GOAL OF THE EXERCISE = Copy exactly the lines from the start of the material through the line with "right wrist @". Pictures stay out of the copy.
+===+
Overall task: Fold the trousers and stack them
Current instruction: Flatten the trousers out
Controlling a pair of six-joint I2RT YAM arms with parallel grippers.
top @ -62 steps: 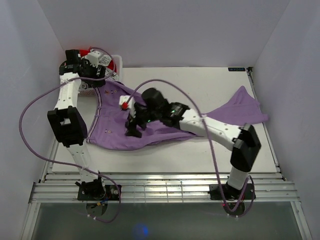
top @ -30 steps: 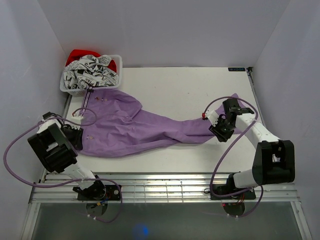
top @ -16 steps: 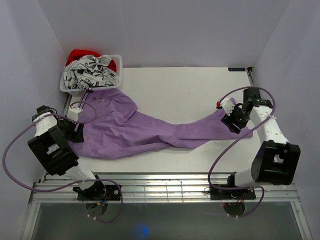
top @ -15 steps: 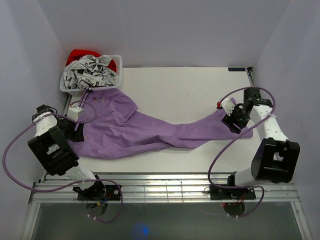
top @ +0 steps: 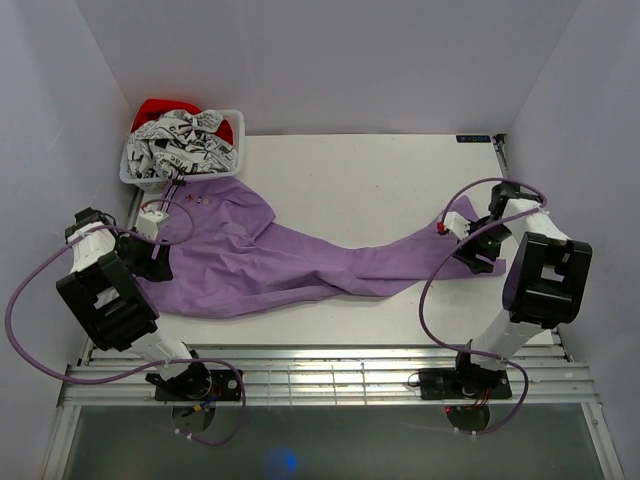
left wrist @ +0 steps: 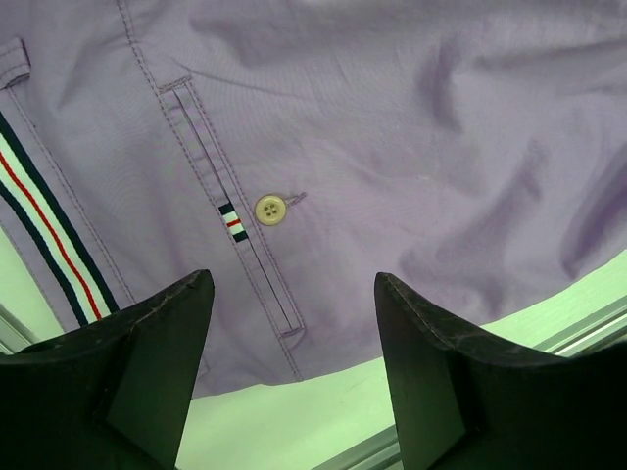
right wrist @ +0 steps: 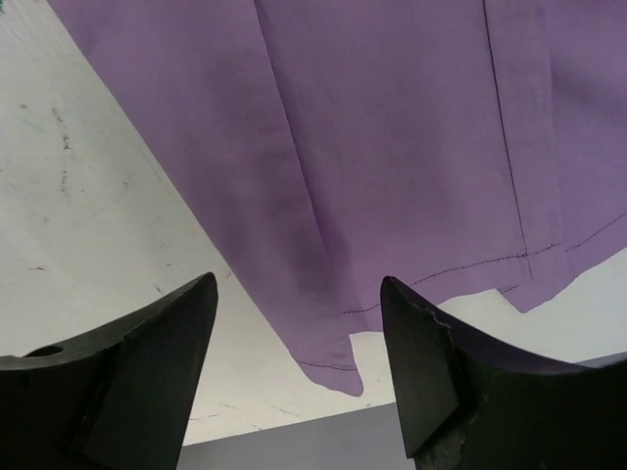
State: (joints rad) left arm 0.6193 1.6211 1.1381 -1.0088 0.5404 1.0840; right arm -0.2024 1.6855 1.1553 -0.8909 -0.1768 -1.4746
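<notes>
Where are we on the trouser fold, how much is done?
Done: the trousers lie stretched out across the table. In hand: nothing is gripped. The left gripper hovers open over the waistband end and the right gripper over the hems. Left: every fold, then the stacking.

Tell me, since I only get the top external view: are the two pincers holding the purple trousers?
Observer: No. The left pincer is open, with nothing between its fingers, above the lilac soft-cloth trousers.
Operator: What lies under it?
Observer: A pale round button by a pocket seam; the striped waistband runs alongside.
Operator: And the right?
Observer: The right pincer is open too, above the stitched leg hem lying on the white table.
</notes>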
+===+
SOLUTION =
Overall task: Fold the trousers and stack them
Current instruction: Flatten the trousers out
Controlling a pair of six-joint I2RT YAM arms with parallel grippers.
top @ -62 steps: 
top @ -30 steps: 
top @ -16 steps: 
top @ -15 steps: 
top @ +0 steps: 
left wrist @ +0 steps: 
right wrist @ +0 steps: 

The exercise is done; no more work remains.